Lectures were mainly on the genetics of complex osteoarticular disorders, and were grouped in such a way as to build a foundation of knowledge on the two selected topics. The meeting was attended by 120 Italian endocri-nologists, rheumatologists, geriatricians, radiologists, general practitioners and postdoctoral researchers.
The first session dealt with both general and specific aspects of quantitative genetics of OP and OA. It also included presentations of polymorphisms of VDR and COLIA1 genes and their corresponding functional variants. The second session introduced an interesting concept, the estrogen response in the genetics of OP, and then focused on genetic aspects of male and familial OP, concluding with the role of Fos proteins in bone pathophysiology in mice. The third session was on the pathophysiology of OA, the genetics of primary generalized OA and familial osteochondrodysplasias. An interesting perspective on the future role of pharmacogenomics in osteoarticular disorders concluded the meeting.
This report is organized into eight distinct topics; it will focus on general genetic concepts and study models and new perspectives for approaching these complex diseases. The concepts and arguments presented in each topic area are common to all of the speakers in each section, except where the speakers are individually named.
G Novelli (University of Rome at Tor Vergata, Rome, Italy), A Falchetti (University of Florence, Italy) and R Nuti (University of Siena, Italy) discussed quantitative disorders.
A Falchetti and G Novelli discussed how quantitative disorders are common multifactorial diseases; both genetic and environmental factors contribute to their pathogenesis. They exhibit a polygenic pattern of inheritance. OP and OA represent common quantitative disorders and difficulty exists in identifying responsible genes. They are extremely heterogeneous conditions, with contribution from low-penetrance, common alleles and environmental factors, often unknown or not measurable. Twin and sib-pair studies have clearly assessed the genetic background for both diseases. Incomplete penetrance, phenocopies, gene interactions and other transmission mechanisms complicate the genetic analysis.
A general approach to quantitative genetics may identify four areas as being critical for future work, as presented by G Novelli. The first area is what to look for and what to expect to find. Genetic theory and modeling of populations and diseases need to be considered. It is possible that a relatively simple genetic background exists for many common diseases. The second area consists of streamlined genotyping methods, which are needed even in centers that deal with modest numbers of samples and polymorphisms. Centralization of high-throughput genotyping is recommended. Thirdly, computational tools and methods of data analysis need to be considered and tailored to make optimal use of the data sets available. The fourth area is communication, as close interactions are needed between clinicians and geneticists to effectively support large-scale projects.

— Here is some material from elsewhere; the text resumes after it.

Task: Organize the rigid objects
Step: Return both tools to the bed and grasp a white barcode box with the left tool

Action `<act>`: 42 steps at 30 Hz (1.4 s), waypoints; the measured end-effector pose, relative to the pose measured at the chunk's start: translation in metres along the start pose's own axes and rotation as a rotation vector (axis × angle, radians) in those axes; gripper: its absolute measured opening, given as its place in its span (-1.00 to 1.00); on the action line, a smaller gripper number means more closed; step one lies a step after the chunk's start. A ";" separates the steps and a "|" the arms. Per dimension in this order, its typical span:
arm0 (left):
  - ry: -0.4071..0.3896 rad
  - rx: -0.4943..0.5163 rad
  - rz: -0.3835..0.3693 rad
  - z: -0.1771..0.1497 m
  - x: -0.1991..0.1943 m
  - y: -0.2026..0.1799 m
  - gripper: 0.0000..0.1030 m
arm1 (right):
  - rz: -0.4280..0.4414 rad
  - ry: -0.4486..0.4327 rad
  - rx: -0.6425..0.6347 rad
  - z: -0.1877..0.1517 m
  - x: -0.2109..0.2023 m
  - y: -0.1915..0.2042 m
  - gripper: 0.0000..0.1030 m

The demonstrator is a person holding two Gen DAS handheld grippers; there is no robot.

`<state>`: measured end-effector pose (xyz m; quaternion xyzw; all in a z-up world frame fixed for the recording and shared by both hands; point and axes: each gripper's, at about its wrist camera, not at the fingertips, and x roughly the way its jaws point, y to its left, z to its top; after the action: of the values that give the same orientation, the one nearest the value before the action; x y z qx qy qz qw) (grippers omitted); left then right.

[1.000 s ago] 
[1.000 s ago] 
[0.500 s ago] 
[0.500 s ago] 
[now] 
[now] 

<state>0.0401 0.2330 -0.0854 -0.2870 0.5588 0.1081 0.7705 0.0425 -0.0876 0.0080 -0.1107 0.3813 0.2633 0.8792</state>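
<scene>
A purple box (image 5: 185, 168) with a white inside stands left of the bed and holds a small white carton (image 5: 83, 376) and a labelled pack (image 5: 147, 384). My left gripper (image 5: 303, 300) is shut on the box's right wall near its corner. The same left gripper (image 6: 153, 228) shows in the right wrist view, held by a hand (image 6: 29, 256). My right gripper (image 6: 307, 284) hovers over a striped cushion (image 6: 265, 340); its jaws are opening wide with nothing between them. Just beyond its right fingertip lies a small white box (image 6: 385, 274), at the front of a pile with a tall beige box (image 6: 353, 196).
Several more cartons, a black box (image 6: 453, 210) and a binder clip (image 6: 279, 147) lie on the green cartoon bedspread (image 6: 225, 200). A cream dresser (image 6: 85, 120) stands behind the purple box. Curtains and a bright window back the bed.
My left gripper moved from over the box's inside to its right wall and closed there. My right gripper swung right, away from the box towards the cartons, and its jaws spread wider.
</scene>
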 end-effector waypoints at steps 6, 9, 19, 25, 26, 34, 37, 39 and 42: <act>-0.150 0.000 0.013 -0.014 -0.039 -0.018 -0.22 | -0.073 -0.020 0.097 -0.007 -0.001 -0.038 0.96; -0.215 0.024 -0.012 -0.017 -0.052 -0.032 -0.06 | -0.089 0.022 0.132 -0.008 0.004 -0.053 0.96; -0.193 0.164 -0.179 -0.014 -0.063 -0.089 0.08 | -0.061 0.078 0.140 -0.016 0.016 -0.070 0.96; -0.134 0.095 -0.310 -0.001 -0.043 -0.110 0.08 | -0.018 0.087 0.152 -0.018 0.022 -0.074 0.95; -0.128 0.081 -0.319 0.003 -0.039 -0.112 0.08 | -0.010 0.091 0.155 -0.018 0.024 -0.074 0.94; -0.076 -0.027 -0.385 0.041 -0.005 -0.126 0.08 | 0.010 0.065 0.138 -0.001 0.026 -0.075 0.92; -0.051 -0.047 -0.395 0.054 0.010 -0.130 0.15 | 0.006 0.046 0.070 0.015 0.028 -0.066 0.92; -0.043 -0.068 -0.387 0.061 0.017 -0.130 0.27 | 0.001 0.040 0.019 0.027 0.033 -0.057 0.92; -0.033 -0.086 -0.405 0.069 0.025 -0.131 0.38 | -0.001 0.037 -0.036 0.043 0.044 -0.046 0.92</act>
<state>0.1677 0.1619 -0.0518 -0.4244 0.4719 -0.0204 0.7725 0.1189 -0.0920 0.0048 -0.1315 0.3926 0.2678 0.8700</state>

The genetics of OA was discussed by T Spector (Twin Research and Genetic Epidemiology Unit, St Thomas' Hospital, London, UK), M Matucci-Cerinic (Department of Internal Medicine, University of Florence, Italy) and O Ehtgen (WHO Collaborating Center for Public Health Aspects of Rheumatic Disorders and Department of Epidemiology and Public Health, University of Liège, Belgium).
As discussed by T Spector, no universal consensus has been reached in defining a generalized OA phenotype. Bone density has been found to be greater in OA patients than in controls, years before the radiological appearance of osteophytosis; in addition, there is a slight increase in bone turnover during the early phase of disease . A recent study of hip OA in discordant twins  has suggested that some of the same genes are involved in influencing hip OA and bone mass. Recently, magnetic resonance imaging data obtained from twins  showed there is a genetic contribution to disk degeneration and spinal osteophytosis. At least 50% of the variants of OA in the hands, knees and hips are determined by genetic factors. Association studies [4–7] exhibited positive associations with polymorphisms of VDR, IGF-1, TGFβ and COLIA1 genes, and linkage analyses strongly suggest involvement of loci on chromosome 2q. Spector (St Thomas's Hospital, London, UK) suggested that a research focus should be on intermediate phenotypes, individually or in combination, obtained by dividing OA into its constituent parts. They might occur independently or in clusters determined by pleiotropic genes.
M Matucci-Cerinic spoke of how it is important to take into account the role that environment and, specifically, nutrients such as vitamins C and D may play in the reduction of risk for disease progression and the ability of bone to respond to injurious processes in OA. Future efforts should be made to unravel gene–nutrient interactions, in order to apply effective preventive measures.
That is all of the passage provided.